[Records from a data collection]
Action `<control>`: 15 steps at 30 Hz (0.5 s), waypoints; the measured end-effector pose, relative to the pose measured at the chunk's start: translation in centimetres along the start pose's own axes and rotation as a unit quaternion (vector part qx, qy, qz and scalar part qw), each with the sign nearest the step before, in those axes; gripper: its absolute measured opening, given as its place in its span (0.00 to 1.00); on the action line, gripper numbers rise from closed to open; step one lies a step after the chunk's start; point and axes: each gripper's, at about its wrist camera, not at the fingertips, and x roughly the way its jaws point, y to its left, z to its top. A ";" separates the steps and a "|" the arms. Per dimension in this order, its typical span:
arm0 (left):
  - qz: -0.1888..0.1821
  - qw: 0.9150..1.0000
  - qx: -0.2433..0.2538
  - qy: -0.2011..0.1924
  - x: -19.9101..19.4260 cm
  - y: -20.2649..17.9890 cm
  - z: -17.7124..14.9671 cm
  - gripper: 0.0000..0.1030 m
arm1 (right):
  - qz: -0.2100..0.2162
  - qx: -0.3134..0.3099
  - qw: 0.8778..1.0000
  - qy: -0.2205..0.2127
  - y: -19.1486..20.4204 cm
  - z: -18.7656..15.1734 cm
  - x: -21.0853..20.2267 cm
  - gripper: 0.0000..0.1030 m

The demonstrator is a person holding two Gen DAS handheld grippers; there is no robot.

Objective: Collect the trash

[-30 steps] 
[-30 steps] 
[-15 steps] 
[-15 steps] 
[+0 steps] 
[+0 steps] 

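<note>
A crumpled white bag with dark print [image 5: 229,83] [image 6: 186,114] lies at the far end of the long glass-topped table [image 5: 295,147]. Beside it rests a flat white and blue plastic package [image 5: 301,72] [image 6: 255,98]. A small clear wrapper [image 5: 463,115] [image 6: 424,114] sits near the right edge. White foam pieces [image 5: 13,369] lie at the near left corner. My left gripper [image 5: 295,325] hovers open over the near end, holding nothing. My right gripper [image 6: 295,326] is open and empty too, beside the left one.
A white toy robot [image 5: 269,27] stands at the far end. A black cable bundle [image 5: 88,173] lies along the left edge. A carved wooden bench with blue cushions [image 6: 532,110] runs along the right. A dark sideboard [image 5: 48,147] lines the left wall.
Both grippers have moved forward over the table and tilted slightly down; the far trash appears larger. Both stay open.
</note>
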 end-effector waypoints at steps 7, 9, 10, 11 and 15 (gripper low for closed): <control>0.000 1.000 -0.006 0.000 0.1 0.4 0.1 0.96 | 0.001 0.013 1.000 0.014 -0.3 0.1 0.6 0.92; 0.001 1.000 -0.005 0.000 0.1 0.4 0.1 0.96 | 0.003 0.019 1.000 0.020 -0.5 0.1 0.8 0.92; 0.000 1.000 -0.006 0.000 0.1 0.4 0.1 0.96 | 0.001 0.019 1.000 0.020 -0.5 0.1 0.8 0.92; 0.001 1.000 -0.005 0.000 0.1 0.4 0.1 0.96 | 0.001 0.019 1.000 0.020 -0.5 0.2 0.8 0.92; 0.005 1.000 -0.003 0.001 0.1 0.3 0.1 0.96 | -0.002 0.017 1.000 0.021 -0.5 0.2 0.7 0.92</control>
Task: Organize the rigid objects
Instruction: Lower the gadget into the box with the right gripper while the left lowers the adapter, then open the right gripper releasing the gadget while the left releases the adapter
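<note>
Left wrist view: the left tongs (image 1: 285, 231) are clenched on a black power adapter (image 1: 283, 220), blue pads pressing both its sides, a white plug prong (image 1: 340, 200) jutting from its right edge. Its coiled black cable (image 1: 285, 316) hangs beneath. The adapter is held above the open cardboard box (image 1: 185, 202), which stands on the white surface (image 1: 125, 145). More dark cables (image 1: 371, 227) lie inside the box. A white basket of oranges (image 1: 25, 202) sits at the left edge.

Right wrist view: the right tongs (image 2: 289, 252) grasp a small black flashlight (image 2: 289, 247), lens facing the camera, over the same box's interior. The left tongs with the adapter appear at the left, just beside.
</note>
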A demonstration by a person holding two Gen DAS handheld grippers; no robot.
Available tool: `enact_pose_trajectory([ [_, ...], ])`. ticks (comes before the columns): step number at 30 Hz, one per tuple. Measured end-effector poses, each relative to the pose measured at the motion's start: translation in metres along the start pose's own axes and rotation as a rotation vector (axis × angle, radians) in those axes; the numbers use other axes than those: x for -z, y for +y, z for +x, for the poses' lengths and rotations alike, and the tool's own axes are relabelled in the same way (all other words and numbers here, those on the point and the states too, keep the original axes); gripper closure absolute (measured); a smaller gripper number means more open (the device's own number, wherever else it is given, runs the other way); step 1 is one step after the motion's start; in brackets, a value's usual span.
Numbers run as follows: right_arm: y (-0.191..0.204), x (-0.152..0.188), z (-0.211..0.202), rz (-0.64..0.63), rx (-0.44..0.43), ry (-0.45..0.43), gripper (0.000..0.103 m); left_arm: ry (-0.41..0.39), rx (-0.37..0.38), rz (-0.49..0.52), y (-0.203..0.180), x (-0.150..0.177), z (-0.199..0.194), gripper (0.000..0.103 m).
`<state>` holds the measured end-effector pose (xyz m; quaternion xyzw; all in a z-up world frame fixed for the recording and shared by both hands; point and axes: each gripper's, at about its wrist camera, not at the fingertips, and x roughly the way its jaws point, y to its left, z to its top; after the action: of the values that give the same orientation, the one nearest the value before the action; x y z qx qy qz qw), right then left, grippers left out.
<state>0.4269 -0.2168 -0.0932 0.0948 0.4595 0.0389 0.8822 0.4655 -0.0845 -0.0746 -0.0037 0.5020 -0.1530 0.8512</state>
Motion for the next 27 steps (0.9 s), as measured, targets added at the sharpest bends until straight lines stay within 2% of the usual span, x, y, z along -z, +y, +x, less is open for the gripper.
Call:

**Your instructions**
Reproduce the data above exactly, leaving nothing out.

**Response area**
Action `<control>`: 15 steps at 30 Hz (0.5 s), waypoints; the measured end-effector pose, relative to the pose measured at the chunk's start: translation in centimetres along the start pose's own axes and rotation as a unit quaternion (vector part qx, qy, qz and scalar part qw), each with the sign nearest the step before, in those axes; gripper: its absolute measured opening, given as its place in its span (0.00 to 1.00); on the action line, gripper numbers rise from closed to open; step one lies a step after the chunk's start; point and axes: each gripper's, at about its wrist camera, not at the fingertips, and x roughly the way its jaws point, y to its left, z to its top. A ";" separates the steps and a "|" the arms. Per dimension in this order, its typical span:
arm0 (left):
  - qz: -0.1888..0.1821
  - qw: 0.9150..1.0000
  - qx: -0.2433..0.2538
  - qy: -0.2011..0.1924
  - x: -19.9101..19.4260 cm
  - y: -20.2649..17.9890 cm
  - z: -17.7124..14.9671 cm
  - gripper: 0.0000..0.1030 m
arm1 (right):
  - qz: -0.2100..0.2162
  - qx: -0.3134..0.3099
  - qw: 0.8778..1.0000
  - qy: -0.2205..0.2127
  - y: -19.1486..20.4204 cm
  - z: -18.7656..15.1734 cm
  - x: -21.0853..20.2267 cm
  - gripper: 0.0000..0.1030 m

The demonstrator is a person holding two Gen DAS handheld grippers; there is no robot.

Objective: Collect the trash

[-30 steps] 
[-30 steps] 
[-15 steps] 
[-15 steps] 
[+0 steps] 
[+0 steps] 

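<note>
A crumpled white bag with dark print [image 5: 229,83] [image 6: 186,114] lies at the far end of the long glass-topped table [image 5: 295,147]. Beside it rests a flat white and blue plastic package [image 5: 301,72] [image 6: 255,98]. A small clear wrapper [image 5: 463,115] [image 6: 424,114] sits near the right edge. White foam pieces [image 5: 13,369] lie at the near left corner. My left gripper [image 5: 295,325] hovers open over the near end, holding nothing. My right gripper [image 6: 295,326] is open and empty too, beside the left one.
A white toy robot [image 5: 269,27] stands at the far end. A black cable bundle [image 5: 88,173] lies along the left edge. A carved wooden bench with blue cushions [image 6: 532,110] runs along the right. A dark sideboard [image 5: 48,147] lines the left wall.
Both grippers have moved forward over the table and tilted slightly down; the far trash appears larger. Both stay open.
</note>
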 end-effector waypoints at steps 7, 9, 10, 11 and 15 (gripper low for closed): <control>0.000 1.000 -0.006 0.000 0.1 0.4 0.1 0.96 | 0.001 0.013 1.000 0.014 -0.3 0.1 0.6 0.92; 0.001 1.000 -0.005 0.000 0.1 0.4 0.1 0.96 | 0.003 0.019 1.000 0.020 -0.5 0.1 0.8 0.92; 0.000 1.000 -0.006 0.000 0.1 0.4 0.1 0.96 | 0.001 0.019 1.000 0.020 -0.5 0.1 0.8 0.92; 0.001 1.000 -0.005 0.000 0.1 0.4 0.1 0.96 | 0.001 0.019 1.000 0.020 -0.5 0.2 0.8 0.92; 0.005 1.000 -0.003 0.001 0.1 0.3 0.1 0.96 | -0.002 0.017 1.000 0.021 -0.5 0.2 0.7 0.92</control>
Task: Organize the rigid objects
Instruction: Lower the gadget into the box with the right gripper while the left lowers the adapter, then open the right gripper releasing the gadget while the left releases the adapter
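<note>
Left wrist view: the left tongs (image 1: 285, 231) are clenched on a black power adapter (image 1: 283, 220), blue pads pressing both its sides, a white plug prong (image 1: 340, 200) jutting from its right edge. Its coiled black cable (image 1: 285, 316) hangs beneath. The adapter is held above the open cardboard box (image 1: 185, 202), which stands on the white surface (image 1: 125, 145). More dark cables (image 1: 371, 227) lie inside the box. A white basket of oranges (image 1: 25, 202) sits at the left edge.

Right wrist view: the right tongs (image 2: 289, 252) grasp a small black flashlight (image 2: 289, 247), lens facing the camera, over the same box's interior. The left tongs with the adapter appear at the left, just beside.
</note>
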A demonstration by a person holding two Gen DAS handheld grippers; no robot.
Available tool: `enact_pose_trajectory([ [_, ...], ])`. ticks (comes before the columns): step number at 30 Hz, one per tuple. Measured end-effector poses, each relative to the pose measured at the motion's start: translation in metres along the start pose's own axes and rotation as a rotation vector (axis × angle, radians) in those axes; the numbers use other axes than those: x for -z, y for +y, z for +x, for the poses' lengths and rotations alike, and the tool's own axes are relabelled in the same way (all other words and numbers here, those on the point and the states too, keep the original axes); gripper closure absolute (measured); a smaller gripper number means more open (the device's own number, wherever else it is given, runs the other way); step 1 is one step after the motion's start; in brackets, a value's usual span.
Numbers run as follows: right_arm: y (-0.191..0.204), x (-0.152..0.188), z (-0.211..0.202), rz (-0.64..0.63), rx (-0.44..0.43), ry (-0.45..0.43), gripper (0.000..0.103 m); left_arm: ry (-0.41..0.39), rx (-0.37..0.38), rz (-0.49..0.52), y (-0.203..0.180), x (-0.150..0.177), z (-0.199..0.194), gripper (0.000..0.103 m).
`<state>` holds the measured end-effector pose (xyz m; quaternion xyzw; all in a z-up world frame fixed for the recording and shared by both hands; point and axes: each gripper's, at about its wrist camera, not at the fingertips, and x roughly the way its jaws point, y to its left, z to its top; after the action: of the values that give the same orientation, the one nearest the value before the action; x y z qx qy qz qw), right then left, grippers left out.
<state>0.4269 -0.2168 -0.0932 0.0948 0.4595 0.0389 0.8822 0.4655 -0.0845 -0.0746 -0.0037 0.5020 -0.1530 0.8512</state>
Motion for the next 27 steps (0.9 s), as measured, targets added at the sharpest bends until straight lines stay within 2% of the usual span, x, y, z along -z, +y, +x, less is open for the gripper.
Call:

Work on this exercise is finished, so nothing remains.